• **The problem**
What you return must be the lines of the data that hold the word "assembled".

+++ Given records +++

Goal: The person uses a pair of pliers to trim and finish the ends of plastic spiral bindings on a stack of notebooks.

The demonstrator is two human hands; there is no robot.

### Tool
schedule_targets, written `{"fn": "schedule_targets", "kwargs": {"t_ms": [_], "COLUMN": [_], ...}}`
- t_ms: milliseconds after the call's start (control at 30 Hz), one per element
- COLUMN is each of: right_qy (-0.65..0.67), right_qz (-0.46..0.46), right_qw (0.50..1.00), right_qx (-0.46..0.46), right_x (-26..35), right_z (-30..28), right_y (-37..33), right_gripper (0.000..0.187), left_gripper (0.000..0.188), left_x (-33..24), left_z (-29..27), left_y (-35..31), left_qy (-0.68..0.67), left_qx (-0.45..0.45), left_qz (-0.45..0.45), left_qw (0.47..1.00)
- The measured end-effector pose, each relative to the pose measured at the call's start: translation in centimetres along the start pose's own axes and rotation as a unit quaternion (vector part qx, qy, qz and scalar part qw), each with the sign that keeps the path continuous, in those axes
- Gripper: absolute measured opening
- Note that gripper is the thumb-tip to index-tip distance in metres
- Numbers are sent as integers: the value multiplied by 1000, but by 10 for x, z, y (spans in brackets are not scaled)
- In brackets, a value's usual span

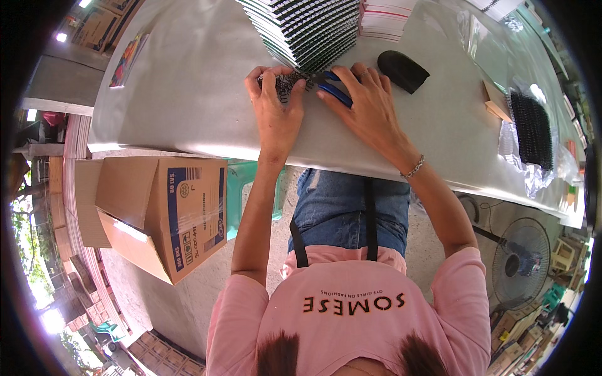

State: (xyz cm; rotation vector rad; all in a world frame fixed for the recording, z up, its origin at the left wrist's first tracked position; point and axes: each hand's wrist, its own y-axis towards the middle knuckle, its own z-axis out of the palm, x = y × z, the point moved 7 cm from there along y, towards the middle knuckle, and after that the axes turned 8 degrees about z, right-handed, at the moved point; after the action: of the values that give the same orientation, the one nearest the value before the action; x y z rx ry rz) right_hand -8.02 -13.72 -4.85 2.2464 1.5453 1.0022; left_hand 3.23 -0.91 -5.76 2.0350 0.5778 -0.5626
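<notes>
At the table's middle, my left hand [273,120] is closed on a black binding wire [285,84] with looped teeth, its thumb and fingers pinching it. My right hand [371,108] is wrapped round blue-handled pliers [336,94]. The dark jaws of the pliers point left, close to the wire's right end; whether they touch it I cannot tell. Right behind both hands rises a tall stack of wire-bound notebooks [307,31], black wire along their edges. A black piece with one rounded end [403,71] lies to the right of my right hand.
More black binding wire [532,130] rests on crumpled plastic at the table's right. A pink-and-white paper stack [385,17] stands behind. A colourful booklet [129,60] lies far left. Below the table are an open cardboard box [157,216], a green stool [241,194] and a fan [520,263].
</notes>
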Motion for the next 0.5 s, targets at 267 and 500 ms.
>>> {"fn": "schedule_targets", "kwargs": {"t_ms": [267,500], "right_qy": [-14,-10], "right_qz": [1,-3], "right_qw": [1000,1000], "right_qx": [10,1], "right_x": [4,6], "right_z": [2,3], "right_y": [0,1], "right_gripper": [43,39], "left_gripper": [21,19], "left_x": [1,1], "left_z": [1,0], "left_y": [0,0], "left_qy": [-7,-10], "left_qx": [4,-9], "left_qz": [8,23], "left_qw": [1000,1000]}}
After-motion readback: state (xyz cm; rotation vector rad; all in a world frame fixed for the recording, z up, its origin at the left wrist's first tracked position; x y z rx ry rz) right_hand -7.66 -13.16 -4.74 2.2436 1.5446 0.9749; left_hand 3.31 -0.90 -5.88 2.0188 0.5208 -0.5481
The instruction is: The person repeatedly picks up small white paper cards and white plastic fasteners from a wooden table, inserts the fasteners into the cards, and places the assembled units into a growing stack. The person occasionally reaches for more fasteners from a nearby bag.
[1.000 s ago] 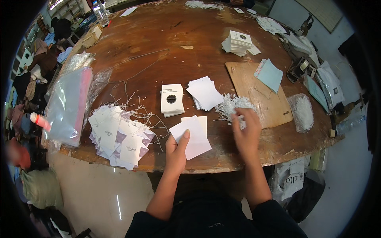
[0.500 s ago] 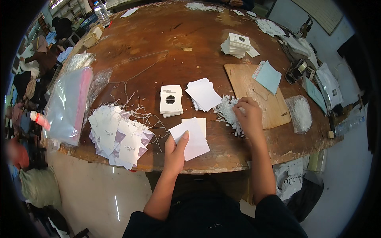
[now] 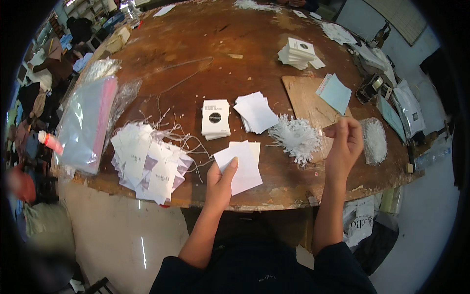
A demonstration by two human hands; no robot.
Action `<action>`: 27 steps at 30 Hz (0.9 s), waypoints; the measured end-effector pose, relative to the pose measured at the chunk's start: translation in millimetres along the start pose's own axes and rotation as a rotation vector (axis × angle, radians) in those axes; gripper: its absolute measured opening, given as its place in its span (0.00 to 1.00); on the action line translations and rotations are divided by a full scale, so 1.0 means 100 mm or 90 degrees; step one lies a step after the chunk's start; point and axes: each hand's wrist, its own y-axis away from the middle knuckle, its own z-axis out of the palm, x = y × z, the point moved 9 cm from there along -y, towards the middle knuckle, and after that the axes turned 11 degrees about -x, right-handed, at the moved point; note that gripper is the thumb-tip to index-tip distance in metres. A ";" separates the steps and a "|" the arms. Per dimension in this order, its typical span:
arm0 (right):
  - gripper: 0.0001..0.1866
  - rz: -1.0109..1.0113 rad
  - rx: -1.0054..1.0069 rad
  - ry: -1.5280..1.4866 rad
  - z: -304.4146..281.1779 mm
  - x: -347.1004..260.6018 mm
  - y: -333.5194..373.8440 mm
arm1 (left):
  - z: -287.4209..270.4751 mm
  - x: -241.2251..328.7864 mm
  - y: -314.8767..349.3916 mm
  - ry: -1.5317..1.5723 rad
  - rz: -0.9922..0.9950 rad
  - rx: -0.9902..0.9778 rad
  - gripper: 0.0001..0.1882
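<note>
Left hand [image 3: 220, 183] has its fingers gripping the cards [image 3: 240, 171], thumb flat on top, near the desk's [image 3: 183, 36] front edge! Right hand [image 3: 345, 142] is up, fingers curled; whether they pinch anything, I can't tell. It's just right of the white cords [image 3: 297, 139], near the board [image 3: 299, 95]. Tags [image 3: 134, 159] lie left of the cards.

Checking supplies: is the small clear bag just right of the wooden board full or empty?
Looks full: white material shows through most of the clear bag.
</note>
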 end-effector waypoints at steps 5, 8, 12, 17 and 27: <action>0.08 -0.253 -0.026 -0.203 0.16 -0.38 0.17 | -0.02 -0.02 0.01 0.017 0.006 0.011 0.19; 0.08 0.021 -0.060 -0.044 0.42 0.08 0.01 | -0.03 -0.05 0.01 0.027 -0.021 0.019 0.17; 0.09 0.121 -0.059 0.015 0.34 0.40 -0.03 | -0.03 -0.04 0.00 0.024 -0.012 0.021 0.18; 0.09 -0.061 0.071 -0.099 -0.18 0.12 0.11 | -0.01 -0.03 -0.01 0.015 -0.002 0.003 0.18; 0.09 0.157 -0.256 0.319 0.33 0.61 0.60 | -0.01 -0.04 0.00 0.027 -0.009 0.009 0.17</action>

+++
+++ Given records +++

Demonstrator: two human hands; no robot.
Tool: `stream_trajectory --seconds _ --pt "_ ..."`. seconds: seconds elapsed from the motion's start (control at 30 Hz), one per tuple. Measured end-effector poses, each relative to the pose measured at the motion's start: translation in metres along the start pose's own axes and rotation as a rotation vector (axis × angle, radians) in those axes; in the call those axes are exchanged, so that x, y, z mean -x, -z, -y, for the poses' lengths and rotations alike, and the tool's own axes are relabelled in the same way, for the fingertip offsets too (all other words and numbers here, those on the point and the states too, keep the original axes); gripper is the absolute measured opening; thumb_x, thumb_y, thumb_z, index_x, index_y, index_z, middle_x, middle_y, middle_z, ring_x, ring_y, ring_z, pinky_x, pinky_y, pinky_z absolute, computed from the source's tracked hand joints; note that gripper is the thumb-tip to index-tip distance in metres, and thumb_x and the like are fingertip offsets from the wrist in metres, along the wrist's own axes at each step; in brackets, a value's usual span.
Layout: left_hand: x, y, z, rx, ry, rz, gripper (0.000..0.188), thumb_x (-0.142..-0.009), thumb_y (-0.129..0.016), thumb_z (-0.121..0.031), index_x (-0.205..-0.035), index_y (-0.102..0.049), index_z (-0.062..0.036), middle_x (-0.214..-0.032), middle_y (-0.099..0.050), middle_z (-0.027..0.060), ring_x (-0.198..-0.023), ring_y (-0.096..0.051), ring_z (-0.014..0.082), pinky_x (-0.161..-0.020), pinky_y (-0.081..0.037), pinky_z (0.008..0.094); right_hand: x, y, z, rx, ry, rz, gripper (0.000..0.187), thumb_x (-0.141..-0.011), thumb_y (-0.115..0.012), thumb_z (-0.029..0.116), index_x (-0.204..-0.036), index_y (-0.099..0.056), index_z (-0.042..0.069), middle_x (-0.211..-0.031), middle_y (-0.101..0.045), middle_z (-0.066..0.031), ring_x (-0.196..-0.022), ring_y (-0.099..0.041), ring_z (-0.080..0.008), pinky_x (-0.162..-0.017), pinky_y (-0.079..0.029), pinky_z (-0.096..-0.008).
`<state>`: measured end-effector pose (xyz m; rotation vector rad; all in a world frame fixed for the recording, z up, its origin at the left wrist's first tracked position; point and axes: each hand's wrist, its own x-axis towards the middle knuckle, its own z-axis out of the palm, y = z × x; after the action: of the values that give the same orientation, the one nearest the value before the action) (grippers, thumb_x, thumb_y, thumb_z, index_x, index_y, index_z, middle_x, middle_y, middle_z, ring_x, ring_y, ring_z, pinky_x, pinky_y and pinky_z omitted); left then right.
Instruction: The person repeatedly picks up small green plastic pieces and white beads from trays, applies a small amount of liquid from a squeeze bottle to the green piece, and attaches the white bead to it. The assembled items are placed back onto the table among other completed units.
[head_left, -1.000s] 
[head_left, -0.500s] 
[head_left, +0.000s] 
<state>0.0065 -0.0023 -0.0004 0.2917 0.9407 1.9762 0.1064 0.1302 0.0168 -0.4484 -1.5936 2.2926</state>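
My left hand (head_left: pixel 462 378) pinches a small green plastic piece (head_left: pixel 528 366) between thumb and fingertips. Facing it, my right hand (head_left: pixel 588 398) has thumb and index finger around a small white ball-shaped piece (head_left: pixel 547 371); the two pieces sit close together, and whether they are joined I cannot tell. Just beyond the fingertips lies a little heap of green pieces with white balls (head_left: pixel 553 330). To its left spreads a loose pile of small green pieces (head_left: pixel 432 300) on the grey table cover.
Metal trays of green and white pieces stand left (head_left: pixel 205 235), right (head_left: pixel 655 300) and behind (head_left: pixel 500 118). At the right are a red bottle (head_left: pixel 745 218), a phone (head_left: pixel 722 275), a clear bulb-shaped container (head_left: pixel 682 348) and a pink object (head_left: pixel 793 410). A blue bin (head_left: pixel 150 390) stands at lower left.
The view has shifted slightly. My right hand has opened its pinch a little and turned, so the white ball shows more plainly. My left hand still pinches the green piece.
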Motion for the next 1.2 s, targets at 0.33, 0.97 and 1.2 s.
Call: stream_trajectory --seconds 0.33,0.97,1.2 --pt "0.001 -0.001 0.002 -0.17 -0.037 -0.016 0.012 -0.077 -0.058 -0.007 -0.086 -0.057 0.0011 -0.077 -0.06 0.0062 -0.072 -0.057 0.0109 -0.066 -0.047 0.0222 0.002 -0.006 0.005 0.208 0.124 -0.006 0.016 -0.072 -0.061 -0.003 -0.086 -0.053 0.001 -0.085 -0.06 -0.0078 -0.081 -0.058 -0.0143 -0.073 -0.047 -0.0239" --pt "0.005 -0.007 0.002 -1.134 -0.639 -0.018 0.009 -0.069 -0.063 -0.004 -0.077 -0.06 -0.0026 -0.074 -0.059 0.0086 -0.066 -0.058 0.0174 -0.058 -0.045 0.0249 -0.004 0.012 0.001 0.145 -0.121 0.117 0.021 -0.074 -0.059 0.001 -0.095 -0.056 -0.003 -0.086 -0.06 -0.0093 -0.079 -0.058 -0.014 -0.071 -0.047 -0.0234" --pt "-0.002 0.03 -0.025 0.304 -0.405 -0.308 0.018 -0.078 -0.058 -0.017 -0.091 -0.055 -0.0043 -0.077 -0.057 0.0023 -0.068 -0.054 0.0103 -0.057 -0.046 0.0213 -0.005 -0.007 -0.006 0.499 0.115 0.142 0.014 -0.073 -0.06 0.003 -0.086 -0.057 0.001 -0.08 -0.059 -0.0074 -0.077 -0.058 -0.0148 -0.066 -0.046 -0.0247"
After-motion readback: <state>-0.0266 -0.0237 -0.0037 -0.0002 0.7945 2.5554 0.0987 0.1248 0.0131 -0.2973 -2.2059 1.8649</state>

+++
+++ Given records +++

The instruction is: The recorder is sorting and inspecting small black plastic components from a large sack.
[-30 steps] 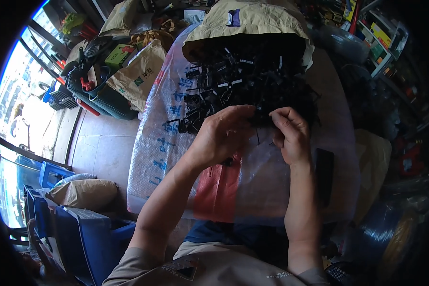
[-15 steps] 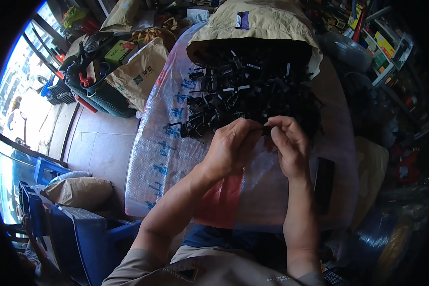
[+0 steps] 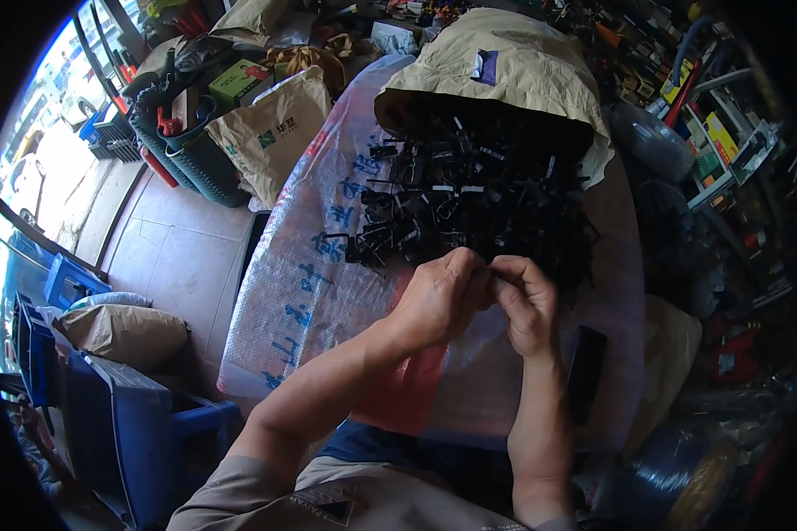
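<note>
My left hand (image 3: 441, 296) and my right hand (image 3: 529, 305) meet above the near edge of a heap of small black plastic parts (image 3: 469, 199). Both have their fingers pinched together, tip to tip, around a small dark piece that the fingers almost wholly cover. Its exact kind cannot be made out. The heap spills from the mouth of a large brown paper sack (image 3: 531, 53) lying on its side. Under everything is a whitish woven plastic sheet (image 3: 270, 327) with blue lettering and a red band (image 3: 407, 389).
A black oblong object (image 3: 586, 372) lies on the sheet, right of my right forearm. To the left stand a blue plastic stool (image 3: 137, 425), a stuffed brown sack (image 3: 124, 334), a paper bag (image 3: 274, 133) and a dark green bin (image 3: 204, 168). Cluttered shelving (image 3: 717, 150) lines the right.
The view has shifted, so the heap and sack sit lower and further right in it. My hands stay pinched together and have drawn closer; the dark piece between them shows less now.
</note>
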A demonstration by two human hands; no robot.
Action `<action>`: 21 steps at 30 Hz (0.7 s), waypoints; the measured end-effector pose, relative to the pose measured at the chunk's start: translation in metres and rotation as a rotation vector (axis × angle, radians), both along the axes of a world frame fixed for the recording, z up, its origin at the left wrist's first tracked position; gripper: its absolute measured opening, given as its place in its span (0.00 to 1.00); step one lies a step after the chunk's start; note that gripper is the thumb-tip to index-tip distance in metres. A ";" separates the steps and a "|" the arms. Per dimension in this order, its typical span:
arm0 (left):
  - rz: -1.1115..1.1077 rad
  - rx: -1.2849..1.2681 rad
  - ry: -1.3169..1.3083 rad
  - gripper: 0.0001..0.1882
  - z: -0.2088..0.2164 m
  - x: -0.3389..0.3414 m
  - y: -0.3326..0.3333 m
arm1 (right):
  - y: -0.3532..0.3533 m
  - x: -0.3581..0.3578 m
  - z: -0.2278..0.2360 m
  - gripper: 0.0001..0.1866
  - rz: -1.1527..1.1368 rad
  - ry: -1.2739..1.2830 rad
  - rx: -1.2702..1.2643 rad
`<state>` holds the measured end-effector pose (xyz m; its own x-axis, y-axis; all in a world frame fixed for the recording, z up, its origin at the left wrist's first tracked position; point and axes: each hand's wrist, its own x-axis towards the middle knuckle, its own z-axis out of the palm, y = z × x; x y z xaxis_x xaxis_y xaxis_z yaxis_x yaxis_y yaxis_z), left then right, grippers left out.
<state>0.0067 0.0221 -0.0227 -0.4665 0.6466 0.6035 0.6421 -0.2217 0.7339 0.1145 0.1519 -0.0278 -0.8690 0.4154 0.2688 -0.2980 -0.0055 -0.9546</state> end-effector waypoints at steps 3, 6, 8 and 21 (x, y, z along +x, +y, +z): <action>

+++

• **Finished task**
The instruction is: The person repeatedly picks up small white paper cards and white plastic fasteners from a wooden table, inserts the fasteners into the cards, and places the assembled units into a growing stack. The person occasionally reaches for more fasteners from a nearby bag.
Instruction: The person repeatedly picks up small green plastic pieces and white beads from trays, applies a small amount of liquid from a squeeze bottle to the green piece, and attaches the white bead to it. The assembled items are placed back onto the table among other completed units.

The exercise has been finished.